La scelta del patriarca e dei vescovi russi di recarsi in pellegrinaggio sugli Urali non è quindi soltanto un omaggio alla memoria dei tempi rivoluzionari, e dei “nuovi martiri” del ‘900, ma un’occasione per ripercorrere il cammino del cristianesimo russo nei secoli.

Nell’occasione si cercherà di concludere la lunga diatriba sulle spoglie dei “martiri regnanti”, riconosciuti dallo Stato, che ha però lasciato alla Chiesa l’ultima parola sulla proclamazione della loro autenticità.

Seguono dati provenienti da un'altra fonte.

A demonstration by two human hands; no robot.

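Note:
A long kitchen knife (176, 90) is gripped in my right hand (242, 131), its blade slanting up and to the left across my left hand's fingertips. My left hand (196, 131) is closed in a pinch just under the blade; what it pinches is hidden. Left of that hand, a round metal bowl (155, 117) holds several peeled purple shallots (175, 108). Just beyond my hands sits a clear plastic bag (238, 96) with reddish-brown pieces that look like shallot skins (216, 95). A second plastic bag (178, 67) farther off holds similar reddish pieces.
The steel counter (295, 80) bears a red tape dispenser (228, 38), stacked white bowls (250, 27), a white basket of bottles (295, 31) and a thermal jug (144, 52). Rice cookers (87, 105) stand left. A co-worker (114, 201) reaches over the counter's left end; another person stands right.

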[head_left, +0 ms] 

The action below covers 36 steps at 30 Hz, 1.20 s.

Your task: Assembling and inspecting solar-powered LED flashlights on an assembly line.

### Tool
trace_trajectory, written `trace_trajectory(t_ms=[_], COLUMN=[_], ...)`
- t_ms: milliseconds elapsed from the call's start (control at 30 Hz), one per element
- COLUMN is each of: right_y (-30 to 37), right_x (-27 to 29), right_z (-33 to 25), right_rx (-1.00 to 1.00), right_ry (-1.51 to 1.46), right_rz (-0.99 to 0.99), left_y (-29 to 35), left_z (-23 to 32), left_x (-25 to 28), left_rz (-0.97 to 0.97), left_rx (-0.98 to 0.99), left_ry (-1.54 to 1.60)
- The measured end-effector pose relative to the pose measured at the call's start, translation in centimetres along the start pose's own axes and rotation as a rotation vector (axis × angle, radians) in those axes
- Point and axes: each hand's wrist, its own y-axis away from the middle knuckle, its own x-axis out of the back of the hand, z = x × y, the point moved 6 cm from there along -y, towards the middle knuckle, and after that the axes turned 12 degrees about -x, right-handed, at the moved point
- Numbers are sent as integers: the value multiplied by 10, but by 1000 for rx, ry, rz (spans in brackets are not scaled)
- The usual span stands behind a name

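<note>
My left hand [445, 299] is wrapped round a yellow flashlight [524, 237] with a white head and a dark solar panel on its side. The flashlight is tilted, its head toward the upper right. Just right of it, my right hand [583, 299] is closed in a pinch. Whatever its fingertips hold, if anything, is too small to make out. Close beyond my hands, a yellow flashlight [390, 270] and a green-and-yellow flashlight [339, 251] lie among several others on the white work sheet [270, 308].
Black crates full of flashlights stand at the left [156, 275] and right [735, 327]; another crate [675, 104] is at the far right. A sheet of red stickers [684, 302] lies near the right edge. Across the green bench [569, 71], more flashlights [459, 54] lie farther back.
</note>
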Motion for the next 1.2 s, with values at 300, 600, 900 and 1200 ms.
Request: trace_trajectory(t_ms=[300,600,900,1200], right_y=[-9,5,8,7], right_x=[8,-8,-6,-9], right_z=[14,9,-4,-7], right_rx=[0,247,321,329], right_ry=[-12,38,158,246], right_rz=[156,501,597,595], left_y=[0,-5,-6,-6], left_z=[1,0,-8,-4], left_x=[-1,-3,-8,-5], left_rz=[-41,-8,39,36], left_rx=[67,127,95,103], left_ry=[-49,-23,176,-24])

I resti furono ritrovati nella zona di sepoltura di massa su cui oggi si erge il nuovo monastero di Alapaev, che si estende per 3,8 chilometri quadrati, e i governanti al momento del ritrovamento erano il presidente Eltsyn e il primo ministro designato Nemtsov, figure oggi invise all’opinione pubblica più conservatrice, che allora sfruttarono il ritrovamento a scopi propagandistici.

Per questo e altri motivi più tecnici il patriarca Kirill è piuttosto restio al riconoscimento, in favore del quale è invece schierato apertamente il nuovo metropolita di Pskov, Tikhon (Ševkunov). Al Sinodo si attende una soluzione finale al “giallo delle spoglie”, ma anche al confronto tra i due gerarchi della Chiesa russa.